05.05.2009 · Der Fall der im Iran wegen Spionage zu acht Jahren Haft verurteilten amerikanische Reporterin Roxana Saberi kommt abermals vor Gericht. In der kommenden Woche soll das Berufungsverfahren beginnen.
Der Fall der im Iran wegen Spionage zu acht Jahren Haft verurteilten amerikanische Reporterin Roxana Saberi kommt abermals vor Gericht. In der kommenden Woche beginne das Berufungsverfahren, meldete die iranische Nachrichtenagentur Isna am Dienstag unter Berufung auf Justizsprecher Ali Resa Dschamschidi. Die Öffentlichkeit sei dabei aber nicht zugelassen.
Die 32 Jahre alte amerikanische iranische Journalistin war im April in Teheran wegen Spionage für die Vereinigten Staaten verurteilt worden. Sie sitzt seit Januar in Haft.
Unklare Vorwürfe
Der Justizsprecher wies Berichte zurück, wonach die junge Frau sich im Hungerstreik befinden und mittlerweile so schwach sein soll, dass sie im Krankenhaus liege. Das hatte ihr Vater, Resa Saberi, westlichen Medien gesagt. Saberi habe keinerlei gesundheitliche Probleme, sagte der Justizsprecher.
Der amerikanische Präsident Barack Obama hatte die Spionage-Vorwürfe gegen Saberi als unbegründet zurückgewiesen. Ihre Verurteilung hatte das ohnehin schlechte Verhältnis zwischen Washington und Teheran weiter belastet.
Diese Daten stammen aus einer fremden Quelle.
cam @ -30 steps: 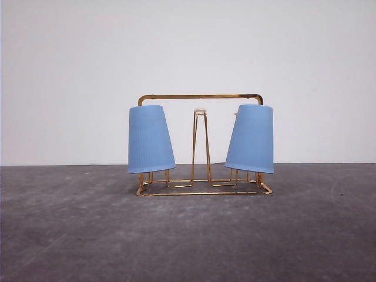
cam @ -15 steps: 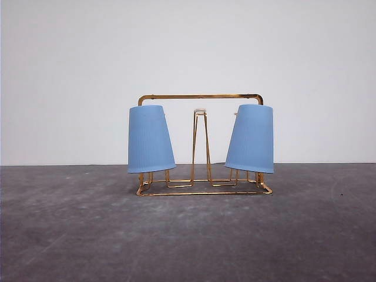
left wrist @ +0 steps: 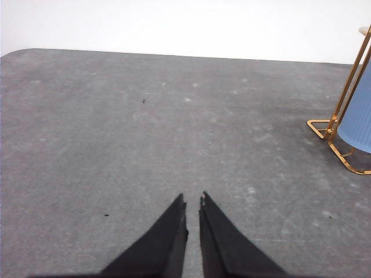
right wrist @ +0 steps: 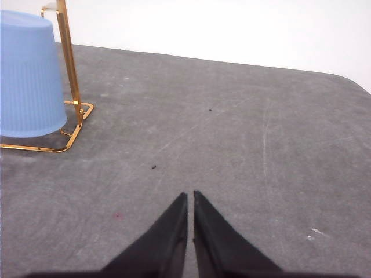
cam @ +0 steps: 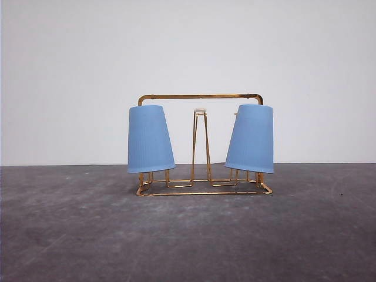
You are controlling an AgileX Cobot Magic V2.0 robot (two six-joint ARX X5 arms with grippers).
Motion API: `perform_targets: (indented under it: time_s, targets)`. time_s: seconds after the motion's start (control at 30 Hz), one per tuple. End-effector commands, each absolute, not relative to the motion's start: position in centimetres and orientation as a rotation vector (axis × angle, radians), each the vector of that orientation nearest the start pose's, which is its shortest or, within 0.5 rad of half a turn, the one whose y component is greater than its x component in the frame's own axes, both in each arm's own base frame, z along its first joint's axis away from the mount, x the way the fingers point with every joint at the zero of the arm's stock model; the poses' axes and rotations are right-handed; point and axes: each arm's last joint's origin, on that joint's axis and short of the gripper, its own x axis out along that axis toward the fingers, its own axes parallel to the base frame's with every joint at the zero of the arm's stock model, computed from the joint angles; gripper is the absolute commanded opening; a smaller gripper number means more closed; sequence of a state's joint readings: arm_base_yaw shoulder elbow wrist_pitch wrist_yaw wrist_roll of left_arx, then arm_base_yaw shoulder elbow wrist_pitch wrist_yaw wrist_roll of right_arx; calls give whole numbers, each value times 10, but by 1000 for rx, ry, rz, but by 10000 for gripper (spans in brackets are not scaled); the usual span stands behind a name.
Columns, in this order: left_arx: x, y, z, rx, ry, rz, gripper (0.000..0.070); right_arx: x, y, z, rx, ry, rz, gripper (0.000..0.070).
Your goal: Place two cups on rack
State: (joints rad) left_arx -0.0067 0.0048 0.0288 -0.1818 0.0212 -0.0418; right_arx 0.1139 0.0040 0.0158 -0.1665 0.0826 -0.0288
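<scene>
Nothing has shifted since the earlier frames — both cups [cam: 150, 140] [cam: 251, 139] hang inverted on the rack [cam: 201, 97] at mid-table [cam: 188, 235]. Wrist views add what the front lacks: left gripper [left wrist: 193, 201] and right gripper [right wrist: 190, 194], fingers nearly together, empty.

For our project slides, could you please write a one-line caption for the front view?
Two blue cups hang upside down on the gold wire rack.

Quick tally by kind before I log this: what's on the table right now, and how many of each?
Light blue cups: 2, left cup and right cup, both upside down on the rack
Gold wire rack: 1
Total: 3 things
</scene>
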Motion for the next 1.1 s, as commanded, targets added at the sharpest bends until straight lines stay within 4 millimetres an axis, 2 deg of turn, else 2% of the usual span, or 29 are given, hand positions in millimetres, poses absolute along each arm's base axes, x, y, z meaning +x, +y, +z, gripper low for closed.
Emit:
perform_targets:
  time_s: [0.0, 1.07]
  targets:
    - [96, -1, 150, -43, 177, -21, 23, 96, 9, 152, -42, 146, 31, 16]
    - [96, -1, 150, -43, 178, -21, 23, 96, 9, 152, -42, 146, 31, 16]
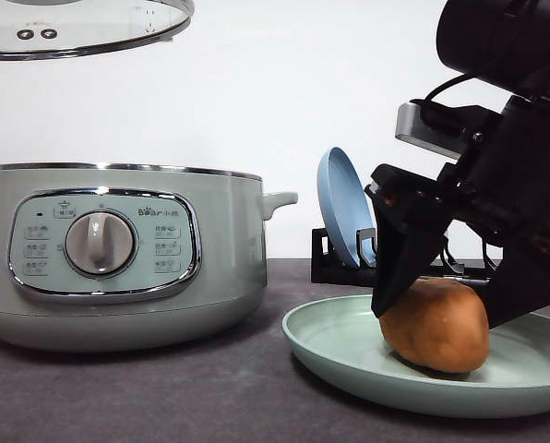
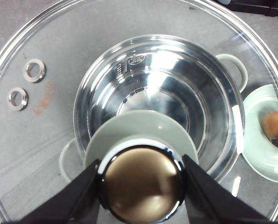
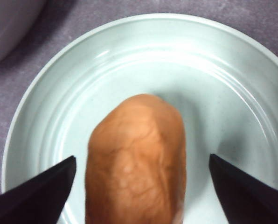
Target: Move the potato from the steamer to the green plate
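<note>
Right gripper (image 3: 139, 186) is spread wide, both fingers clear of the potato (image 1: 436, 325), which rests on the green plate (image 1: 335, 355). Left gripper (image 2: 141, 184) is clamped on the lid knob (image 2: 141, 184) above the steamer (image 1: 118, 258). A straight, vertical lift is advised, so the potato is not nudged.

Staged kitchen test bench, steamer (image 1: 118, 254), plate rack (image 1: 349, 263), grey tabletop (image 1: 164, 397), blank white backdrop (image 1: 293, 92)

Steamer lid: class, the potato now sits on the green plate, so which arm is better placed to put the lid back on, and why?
Left. Its fingers already grip the lid knob, holding the glass lid above the open steamer. The right gripper is open around the potato.
</note>
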### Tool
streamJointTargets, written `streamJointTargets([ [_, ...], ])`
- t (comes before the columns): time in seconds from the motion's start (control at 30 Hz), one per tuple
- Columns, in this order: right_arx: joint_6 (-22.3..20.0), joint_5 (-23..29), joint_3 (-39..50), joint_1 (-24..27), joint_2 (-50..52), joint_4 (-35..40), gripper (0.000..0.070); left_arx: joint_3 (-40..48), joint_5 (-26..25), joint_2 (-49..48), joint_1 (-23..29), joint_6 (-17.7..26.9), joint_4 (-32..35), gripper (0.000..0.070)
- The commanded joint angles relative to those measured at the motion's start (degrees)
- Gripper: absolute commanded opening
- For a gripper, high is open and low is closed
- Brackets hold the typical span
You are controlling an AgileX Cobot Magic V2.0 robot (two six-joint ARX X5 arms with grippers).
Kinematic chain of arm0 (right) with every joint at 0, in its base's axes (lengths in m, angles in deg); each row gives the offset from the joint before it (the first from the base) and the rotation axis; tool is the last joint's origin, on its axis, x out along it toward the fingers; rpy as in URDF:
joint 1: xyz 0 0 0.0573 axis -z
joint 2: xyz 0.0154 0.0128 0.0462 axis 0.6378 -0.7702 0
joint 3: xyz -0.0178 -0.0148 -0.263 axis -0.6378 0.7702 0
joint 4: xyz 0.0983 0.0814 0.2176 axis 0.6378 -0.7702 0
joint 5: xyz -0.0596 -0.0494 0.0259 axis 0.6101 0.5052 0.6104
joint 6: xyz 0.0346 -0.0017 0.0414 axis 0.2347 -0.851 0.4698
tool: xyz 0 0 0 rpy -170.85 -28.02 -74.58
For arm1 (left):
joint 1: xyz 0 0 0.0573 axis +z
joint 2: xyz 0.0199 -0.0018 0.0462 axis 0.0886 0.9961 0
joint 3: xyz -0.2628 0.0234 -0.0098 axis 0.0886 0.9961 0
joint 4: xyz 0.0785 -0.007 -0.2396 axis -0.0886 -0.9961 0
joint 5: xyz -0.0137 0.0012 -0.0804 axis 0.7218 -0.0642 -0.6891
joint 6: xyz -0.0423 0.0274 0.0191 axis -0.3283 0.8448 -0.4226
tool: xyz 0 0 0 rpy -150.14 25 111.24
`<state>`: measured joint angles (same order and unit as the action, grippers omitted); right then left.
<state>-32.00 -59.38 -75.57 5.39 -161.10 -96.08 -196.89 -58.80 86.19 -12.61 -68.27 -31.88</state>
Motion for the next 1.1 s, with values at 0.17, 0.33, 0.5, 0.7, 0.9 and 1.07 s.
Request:
streamJointTargets([
  [0.17,-2.62,1.63,-6.29,-0.44,3.54,-2.18,0.0621,-1.84,-0.26,0.10,-1.89,0.27,1.92,0.0000],
  [0.33,-7.21,3.44,-13.22,-0.40,6.88,-8.41,0.0621,-1.84,-0.26,2.05,-3.11,0.29,1.96,0.0000],
  [0.5,-10.55,5.04,-19.62,-0.39,10.03,-14.18,0.0621,-1.84,-0.26,5.88,-4.17,0.31,2.46,0.0000],
  [0.7,-12.14,5.98,-23.21,-0.39,13.82,-17.23,0.0621,-1.84,-0.24,10.13,-5.34,0.33,3.64,0.0000],
  [0.9,-12.56,7.36,-23.27,-0.39,17.07,-17.72,0.0621,-1.84,-0.24,13.86,-5.70,0.37,4.12,0.0000],
  [1.07,-12.98,7.50,-23.27,-0.39,18.24,-18.53,0.0621,-1.84,-0.24,16.26,-5.98,0.48,4.60,0.0000],
])
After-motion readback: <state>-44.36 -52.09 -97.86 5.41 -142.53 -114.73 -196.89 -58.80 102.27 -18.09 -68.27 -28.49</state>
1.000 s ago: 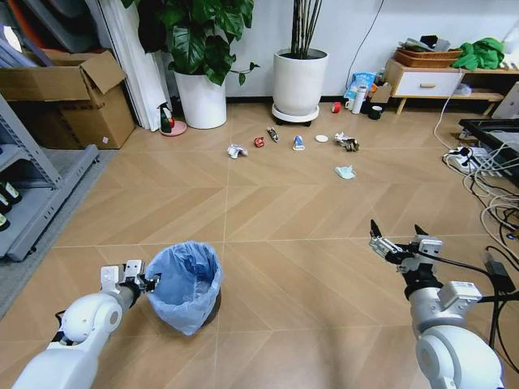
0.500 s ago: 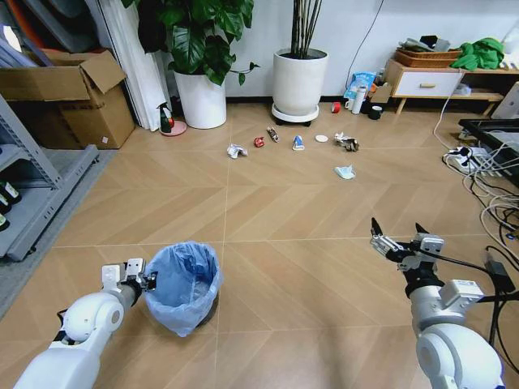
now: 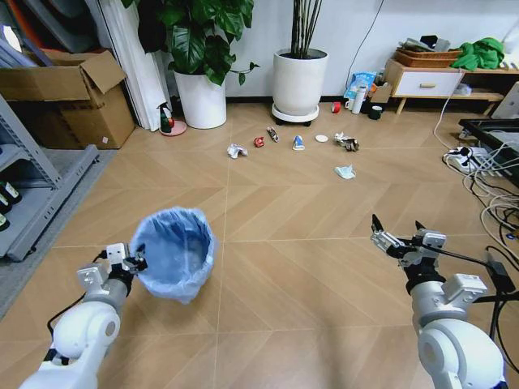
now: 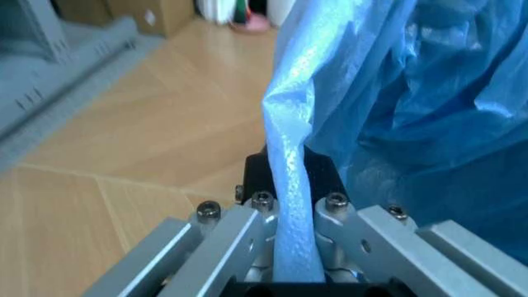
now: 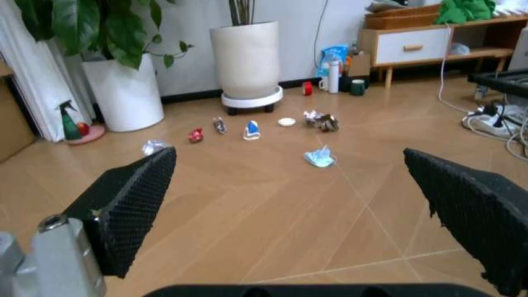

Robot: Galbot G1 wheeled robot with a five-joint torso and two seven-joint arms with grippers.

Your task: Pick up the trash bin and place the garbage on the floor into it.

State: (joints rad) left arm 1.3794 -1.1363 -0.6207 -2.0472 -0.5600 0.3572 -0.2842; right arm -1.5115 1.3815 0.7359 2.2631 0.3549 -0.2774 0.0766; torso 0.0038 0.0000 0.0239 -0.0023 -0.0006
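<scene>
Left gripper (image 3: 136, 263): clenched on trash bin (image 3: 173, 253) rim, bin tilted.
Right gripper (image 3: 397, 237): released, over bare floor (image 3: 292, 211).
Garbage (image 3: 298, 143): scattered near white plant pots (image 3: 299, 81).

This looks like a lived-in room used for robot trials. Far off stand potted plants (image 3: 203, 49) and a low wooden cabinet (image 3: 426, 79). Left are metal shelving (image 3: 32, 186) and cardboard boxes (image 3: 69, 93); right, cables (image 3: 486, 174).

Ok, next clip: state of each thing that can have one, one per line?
trash bin: lifted, tilted, mouth facing the camera
left gripper: shut on the bin's bag-lined rim
right gripper: open, empty, above the floor
garbage: scattered on the floor near the white pot
</scene>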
Die Journalistin hat die doppelte Staatsbürgerschaft und hielt sich in Iran zu Recherchezwecken auf. Zunächst war ihr lediglich vorgeworfen worden, sie habe versucht, eine Flasche Wein zu kaufen. Das ist in dem streng islamischen Land verboten. Dann hieß es, sie habe in Iran ohne gültige Akkreditierung gearbeitet.
Steinigung im März
Iran wird von der internationalen Gemeinschaft auch wegen der Todesstrafe immer wieder kritisiert. Wie Justizsprecher Dschamschidi sagte, gab es im März auch abermals eine Steinigung. Auf diese Weise sei ein wegen Ehebruchs verurteilter Mann hingerichtet worden.
Offiziell sind die Gerichte in Iran bereits seit Ende 2006 gehalten, kein Todesurteil durch Steinigen mehr zu verhängen. Da dies aber noch nicht per Gesetz festgeschrieben ist, kommt es besonders in der Provinz dennoch weiterhin zu solchen Urteilen. Dabei werden Männer bis zur Taille und Frauen bis zum Hals eingegraben und dann so lange mit Steinen beworfen, bis sie tot sind.